Бригада потянулась за Сюткиным. Бригадир, как гусак, вертел шеей, шипел, чтобы поторапливались. Грудь узкая, плечи широкие, руки – чуть не до колен. Догнал трех тетенек, обхватил сразу всех. Тетки визжат, вырываются, а он только посмеивается.
– Да пусти, не наобнимался со своей Груней, основатель Москвы.

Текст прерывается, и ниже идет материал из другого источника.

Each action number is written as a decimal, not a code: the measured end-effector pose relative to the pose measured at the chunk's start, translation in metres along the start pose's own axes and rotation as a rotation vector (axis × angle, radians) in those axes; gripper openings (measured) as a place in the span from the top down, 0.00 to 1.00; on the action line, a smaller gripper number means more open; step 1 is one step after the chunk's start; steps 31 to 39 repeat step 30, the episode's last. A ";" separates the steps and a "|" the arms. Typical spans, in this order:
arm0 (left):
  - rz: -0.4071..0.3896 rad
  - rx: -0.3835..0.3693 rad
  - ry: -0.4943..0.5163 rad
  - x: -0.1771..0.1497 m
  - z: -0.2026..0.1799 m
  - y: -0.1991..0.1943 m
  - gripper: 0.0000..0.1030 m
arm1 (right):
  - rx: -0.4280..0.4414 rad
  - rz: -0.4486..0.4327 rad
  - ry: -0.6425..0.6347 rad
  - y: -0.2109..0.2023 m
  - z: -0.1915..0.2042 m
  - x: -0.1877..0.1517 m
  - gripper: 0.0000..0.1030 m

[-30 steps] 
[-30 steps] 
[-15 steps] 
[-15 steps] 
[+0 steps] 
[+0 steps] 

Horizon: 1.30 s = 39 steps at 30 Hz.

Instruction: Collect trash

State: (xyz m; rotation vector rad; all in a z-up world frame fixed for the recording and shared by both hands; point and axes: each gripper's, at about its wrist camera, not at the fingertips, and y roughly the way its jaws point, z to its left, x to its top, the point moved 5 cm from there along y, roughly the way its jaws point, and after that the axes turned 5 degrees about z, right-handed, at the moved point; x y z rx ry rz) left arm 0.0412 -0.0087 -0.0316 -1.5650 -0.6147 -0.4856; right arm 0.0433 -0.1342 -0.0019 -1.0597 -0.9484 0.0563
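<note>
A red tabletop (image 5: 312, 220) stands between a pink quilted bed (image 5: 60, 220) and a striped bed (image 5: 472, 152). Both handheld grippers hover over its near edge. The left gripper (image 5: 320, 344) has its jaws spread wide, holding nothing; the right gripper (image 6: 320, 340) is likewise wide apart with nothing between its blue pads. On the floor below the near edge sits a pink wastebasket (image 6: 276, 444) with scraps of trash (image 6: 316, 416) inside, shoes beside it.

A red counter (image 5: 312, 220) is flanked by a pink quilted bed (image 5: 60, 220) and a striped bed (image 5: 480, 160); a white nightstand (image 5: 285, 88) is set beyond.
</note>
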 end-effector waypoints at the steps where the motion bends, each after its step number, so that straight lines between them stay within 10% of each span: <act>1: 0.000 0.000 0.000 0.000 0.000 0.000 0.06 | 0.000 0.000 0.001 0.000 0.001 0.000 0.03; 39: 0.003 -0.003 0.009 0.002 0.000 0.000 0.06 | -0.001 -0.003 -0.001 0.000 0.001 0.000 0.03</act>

Сергей не понял, причем здесь основатель Москвы, и спросил у Вовки.
– А его у нас Юрием Долгоруким зовут, – хохотнул Шрамм. И посерьезнев: – Трудновато тебе?
Сергей и ждал, что Вовка спросит, и ответить не знает как. Сказать «тяжело» – раскис, подумает. Сказать «нет» – чего там «нет», если «да».
– Привыкнешь. У нас в деревне, где я родился, пожарник с вышки падал. Уснет и вывалится. Раз ребро, раз руку сломал. В третий – хоть бы тебе ушибся. Привык.
– А это не ты был?
– Через почему я?
– Ты же чуть в котел с борщом не упал.
– Вспомнил. Пошли быстрее. Боцман наш вон свистит уже. Может, я вилку потаскаю?
– Да ну-у. Что я, слабее тебя?
– Ну, смотри.
Цех накалялся. Снаружи солнцем, изнутри работой. Воздух загустел до того, что коробки с деталями, покачиваясь, свободно плавали в нем, даже тросы ослабли. Архимед со своим рычагом выдохся, плохо помогает. Каждая рейка на вес золота. Конец месяца.
У штампа, словно с крыши упал, зарябил клетчатой кепкой Киреев.
– Трудится товарищ?
Сюткин показал большой палец.
– И план будет?
– Едва ли. От работы отвлекаете. Во, пожалуйста, и Шрамм тут как тут.
– Я что хотел узнать, Матвей Павлович: отпуск мне когда? Демобилизованным через шесть месяцев отпуск положен.
– Потом, потом. После смены, поймаешь.
– После смены вас поймаешь, пожалуй.
– Чего тебе загорелось? Студенты придут на практику – отгуляешь. Так я побежал. Мне чтоб план был. Конец месяца. Учти, бригадир.
Киреев исчез, Вовка и моргнуть не успел.
– Много там еще? – кивнул Сюткин на печь.
– Все, кончилась посадка.
– Тогда все. Тогда обед.
В столовую ввалились кучей. В нос шибануло сытным духом котлов, кастрюль, противней. Кухня кипела, дымилась, шкворчала на разные голоса.
Кто как работает, тот так и ест. Сюткинцы ели старательно. Яша после второй тарелки щей снял куртку. Вовка, зачистив кашу, достал из кармана стеклянную баночку с водой, в которой желтел брусок масла.
– Для смазки шарниров, – подмигнул он Сергею.
А Сергею ничего не лезло. Поковырял, поковырял котлету, выпил компот и вылез из-за стола.
В скверике холодок. Упал на спину. По небу «жар-птицы» ползают.
– Отстрелялся, солдат?
Сергей скосил глаза – нагревальщица пристраивается рядом.
– Иди обедай.
– Не обедаю, талию навожу.
Подошли остальные. Погомонили и затихли. Вовка вертелся около Сергея, язык чешется, не виделись столько, но другу, видимо, не до расспросов. Пусть отдыхает. Впереди еще полсмены.